Brief: Restate the listing below word for word. No picture belongs in the result.

Dataset extract:
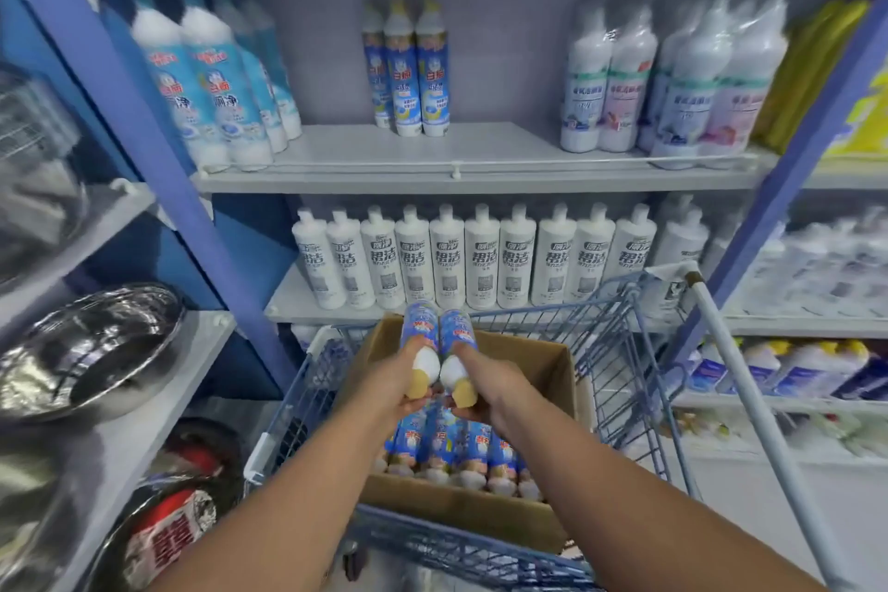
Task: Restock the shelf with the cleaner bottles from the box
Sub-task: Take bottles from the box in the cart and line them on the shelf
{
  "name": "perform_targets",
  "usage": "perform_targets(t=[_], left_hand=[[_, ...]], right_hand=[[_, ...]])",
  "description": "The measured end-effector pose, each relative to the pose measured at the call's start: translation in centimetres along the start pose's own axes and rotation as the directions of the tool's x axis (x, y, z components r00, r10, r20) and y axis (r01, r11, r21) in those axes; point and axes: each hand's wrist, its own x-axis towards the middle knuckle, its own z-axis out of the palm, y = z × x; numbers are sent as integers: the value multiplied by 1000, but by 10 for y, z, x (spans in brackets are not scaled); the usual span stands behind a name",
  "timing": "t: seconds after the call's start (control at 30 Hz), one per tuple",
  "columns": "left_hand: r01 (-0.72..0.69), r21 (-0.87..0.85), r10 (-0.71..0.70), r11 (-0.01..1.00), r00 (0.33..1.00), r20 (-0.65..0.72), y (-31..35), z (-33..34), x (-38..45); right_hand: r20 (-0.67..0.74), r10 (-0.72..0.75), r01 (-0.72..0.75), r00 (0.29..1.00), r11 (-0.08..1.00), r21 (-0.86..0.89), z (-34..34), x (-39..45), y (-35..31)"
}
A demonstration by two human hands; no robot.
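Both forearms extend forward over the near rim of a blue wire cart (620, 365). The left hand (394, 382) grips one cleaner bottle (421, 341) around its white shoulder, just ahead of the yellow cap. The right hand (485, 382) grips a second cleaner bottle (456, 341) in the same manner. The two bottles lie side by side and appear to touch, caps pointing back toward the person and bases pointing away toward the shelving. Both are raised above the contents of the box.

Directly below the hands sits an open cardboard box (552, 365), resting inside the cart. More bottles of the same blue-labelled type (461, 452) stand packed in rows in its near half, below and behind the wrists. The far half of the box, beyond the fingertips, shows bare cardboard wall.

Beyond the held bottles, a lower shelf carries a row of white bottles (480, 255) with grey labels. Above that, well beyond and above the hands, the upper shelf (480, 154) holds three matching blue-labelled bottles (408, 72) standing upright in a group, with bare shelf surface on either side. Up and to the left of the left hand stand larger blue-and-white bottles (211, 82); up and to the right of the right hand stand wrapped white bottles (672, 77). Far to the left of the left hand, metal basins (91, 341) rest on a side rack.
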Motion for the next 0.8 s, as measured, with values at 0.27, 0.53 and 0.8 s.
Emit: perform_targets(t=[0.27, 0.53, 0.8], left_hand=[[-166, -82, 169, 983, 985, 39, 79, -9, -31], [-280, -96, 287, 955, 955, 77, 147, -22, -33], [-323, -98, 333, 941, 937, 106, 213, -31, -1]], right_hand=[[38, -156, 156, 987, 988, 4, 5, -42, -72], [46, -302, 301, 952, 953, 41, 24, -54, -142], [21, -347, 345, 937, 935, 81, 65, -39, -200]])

Output below:
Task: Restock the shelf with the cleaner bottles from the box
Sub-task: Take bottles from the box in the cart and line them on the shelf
{
  "name": "perform_targets",
  "usage": "perform_targets(t=[_], left_hand=[[_, ...]], right_hand=[[_, ...]])",
  "description": "The measured end-effector pose, each relative to the pose measured at the call's start: translation in centimetres along the start pose's own axes and rotation as the directions of the tool's x axis (x, y, z components r00, r10, r20) and y axis (r01, r11, r21) in those axes; point and axes: each hand's wrist, its own x-axis towards the middle knuckle, its own z-axis out of the palm, y = z × x; numbers are sent as integers: the value multiplied by 1000, but by 10 for y, z, x (spans in brackets are not scaled); the usual span stands behind a name",
  "timing": "t: seconds after the call's start (control at 30 Hz), one per tuple",
  "columns": "left_hand: r01 (-0.72..0.69), r21 (-0.87..0.85), r10 (-0.71..0.70), r11 (-0.01..1.00), r00 (0.33..1.00), r20 (-0.65..0.72), y (-31..35), z (-33..34), x (-38..45); right_hand: r20 (-0.67..0.74), r10 (-0.72..0.75), r01 (-0.72..0.75), r00 (0.29..1.00), r11 (-0.08..1.00), r21 (-0.86..0.89), z (-34..34), x (-39..45), y (-35..31)"
}
A demonstration by two human hands; no robot.
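Both forearms extend forward over the near rim of a blue wire cart (620, 365). The left hand (394, 382) grips one cleaner bottle (421, 341) around its white shoulder, just ahead of the yellow cap. The right hand (485, 382) grips a second cleaner bottle (456, 341) in the same manner. The two bottles lie side by side and appear to touch, caps pointing back toward the person and bases pointing away toward the shelving. Both are raised above the contents of the box.

Directly below the hands sits an open cardboard box (552, 365), resting inside the cart. More bottles of the same blue-labelled type (461, 452) stand packed in rows in its near half, below and behind the wrists. The far half of the box, beyond the fingertips, shows bare cardboard wall.

Beyond the held bottles, a lower shelf carries a row of white bottles (480, 255) with grey labels. Above that, well beyond and above the hands, the upper shelf (480, 154) holds three matching blue-labelled bottles (408, 72) standing upright in a group, with bare shelf surface on either side. Up and to the left of the left hand stand larger blue-and-white bottles (211, 82); up and to the right of the right hand stand wrapped white bottles (672, 77). Far to the left of the left hand, metal basins (91, 341) rest on a side rack.
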Motion for the next 0.8 s, as measured, with values at 0.27, 0.53 and 0.8 s.
Emit: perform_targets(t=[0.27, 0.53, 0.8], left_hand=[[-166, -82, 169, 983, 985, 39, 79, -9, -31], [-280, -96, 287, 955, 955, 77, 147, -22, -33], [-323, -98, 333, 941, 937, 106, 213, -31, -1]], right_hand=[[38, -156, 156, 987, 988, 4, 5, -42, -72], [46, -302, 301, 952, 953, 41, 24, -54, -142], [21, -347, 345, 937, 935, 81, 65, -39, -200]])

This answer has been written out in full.